4.2.1. Narrowband Timing Using Analytic Templates

For this analysis, we used different templates for the MWA, uGMRT Band 3, uGMRT Band 4, and Parkes UWL, in an effort to incorporate the small degree of observed profile evolution. For the UWL data, we chose the Parkes 20 cm (1.4 GHz) template that we obtained from the PPTA project (Kerr et al. 2020). UWL data were integrated in frequency to 26 channels and then cross-correlated with the template to obtain the TOAs. For the uGMRT data (i.e., Band 3 and Band 4), we chose one of the brightest scans to generate noise-free analytic templates by modeling a sum of von Mises functions using the paas utility of PSRCHIVE. The uGMRT data were then integrated in frequency to 32 channels and cross-correlated with respective analytic templates to obtain the TOAs. For the MWA data, we used an analytic template from one of our bright observations recorded in 2017 (also published in Kaur et al. 2019) to generate an analytic template. The analytic template is then cross-correlated with the observed profiles to obtain the TOAs using the PSRCHIVE package.
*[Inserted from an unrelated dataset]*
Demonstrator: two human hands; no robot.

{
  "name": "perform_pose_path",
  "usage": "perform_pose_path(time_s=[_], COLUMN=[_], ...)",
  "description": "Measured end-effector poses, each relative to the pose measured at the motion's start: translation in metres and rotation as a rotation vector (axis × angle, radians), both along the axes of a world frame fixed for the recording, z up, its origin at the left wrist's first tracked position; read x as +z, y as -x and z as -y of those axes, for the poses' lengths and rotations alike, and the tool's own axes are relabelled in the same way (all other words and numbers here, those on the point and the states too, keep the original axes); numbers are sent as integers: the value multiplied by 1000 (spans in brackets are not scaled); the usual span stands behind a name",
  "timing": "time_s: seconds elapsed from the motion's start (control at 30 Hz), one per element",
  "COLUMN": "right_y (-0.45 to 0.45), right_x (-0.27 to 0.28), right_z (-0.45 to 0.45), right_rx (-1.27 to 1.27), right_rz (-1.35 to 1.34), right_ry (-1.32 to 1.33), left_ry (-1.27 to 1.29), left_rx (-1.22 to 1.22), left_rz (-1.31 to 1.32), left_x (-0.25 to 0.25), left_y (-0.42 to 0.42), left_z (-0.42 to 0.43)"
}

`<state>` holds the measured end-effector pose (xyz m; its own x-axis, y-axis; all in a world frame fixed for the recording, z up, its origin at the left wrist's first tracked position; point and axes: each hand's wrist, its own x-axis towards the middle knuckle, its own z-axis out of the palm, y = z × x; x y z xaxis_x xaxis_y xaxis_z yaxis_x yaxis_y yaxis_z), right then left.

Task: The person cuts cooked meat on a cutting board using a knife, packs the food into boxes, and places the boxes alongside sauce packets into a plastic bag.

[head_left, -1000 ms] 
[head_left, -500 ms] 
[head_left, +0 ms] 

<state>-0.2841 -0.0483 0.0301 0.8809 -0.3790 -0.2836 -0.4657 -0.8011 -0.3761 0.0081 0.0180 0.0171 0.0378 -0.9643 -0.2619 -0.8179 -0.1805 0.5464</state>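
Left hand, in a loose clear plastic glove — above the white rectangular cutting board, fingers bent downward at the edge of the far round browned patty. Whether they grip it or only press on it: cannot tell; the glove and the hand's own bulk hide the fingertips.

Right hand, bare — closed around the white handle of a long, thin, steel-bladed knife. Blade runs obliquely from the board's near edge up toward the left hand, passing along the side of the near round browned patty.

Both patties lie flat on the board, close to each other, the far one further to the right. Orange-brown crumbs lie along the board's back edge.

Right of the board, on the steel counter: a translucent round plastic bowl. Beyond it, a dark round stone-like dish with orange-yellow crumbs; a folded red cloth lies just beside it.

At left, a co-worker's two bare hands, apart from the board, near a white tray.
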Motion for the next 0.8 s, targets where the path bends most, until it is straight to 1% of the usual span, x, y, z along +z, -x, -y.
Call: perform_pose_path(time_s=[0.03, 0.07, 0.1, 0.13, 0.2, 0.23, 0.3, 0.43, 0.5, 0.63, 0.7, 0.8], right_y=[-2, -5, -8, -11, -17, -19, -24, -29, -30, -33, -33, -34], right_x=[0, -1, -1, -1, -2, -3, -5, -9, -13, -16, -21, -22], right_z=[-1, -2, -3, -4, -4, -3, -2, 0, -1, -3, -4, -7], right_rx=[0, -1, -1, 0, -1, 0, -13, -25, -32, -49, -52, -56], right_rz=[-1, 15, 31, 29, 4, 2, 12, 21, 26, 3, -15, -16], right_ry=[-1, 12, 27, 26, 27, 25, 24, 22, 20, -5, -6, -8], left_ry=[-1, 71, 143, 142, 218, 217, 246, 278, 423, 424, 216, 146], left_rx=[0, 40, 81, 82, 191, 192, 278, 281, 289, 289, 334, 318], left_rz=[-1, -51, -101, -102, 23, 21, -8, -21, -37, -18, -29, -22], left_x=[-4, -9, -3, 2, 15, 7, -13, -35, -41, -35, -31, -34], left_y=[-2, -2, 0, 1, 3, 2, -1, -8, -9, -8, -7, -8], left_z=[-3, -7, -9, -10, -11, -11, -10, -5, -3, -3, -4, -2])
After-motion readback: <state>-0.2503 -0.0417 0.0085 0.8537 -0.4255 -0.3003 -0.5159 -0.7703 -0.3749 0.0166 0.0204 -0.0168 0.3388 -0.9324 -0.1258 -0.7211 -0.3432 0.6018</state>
The TOAs were then analyzed using the pulsar timing package TEMPO2 (Hobbs et al. 2006) to determine the DM. We adopted the latest available timing solution of the pulsar (from the PPTA project; Kerr et al. 2020) and fit for only the DM in this analysis. 8 As described in Kaur et al. (2019), for most of our observations with the MWA, we typically achieve a timing precision of the order of ∼1 μs. Timing precision of the order of ∼2 μs was achieved with uGMRT Band 3; however, a better timing precision of ∼0.5 μs was obtained with Band 4. For our Parkes analysis, timing precision ranged from 0.9 μs (at the low-frequency end of the UWL band) to 3.5 μs (at the high-frequency end of the UWL band), as expected owing to the typically steep spectrum of radio pulsars (see Figure 1). This timing precision is reasonable considering the use of multifrequency arrival times to determine the DM.

4.2.2. Wideband Timing Using the Pulse Portraiture

This analysis made use of the PulsePortraiture package, details of which are described in Pennucci (2019). We obtained a two-dimensional (2D) template from the PPTA project, which was generated by combining 10 very-high-quality observations when the pulsar was exceedingly bright and RFI was minimal. For the DM analysis, UWL data were subdivided into three near-octave subbands, using the pazi package of PSRCHIVE. DMs and TOAs were calculated for each of these three subbands.

For uGMRT Band 3 and Band 4 data, the 2D templates were generated from our own observations. For the MWA, we coadded three of our high-quality VCS observations to generate the 2D template. This was then used to measure the DM and TOAs for each of our MWA observations. The DM measurements from our analysis are summarized in Table 2.

Table 2. Summary of DM Measurements (in pc cm−3)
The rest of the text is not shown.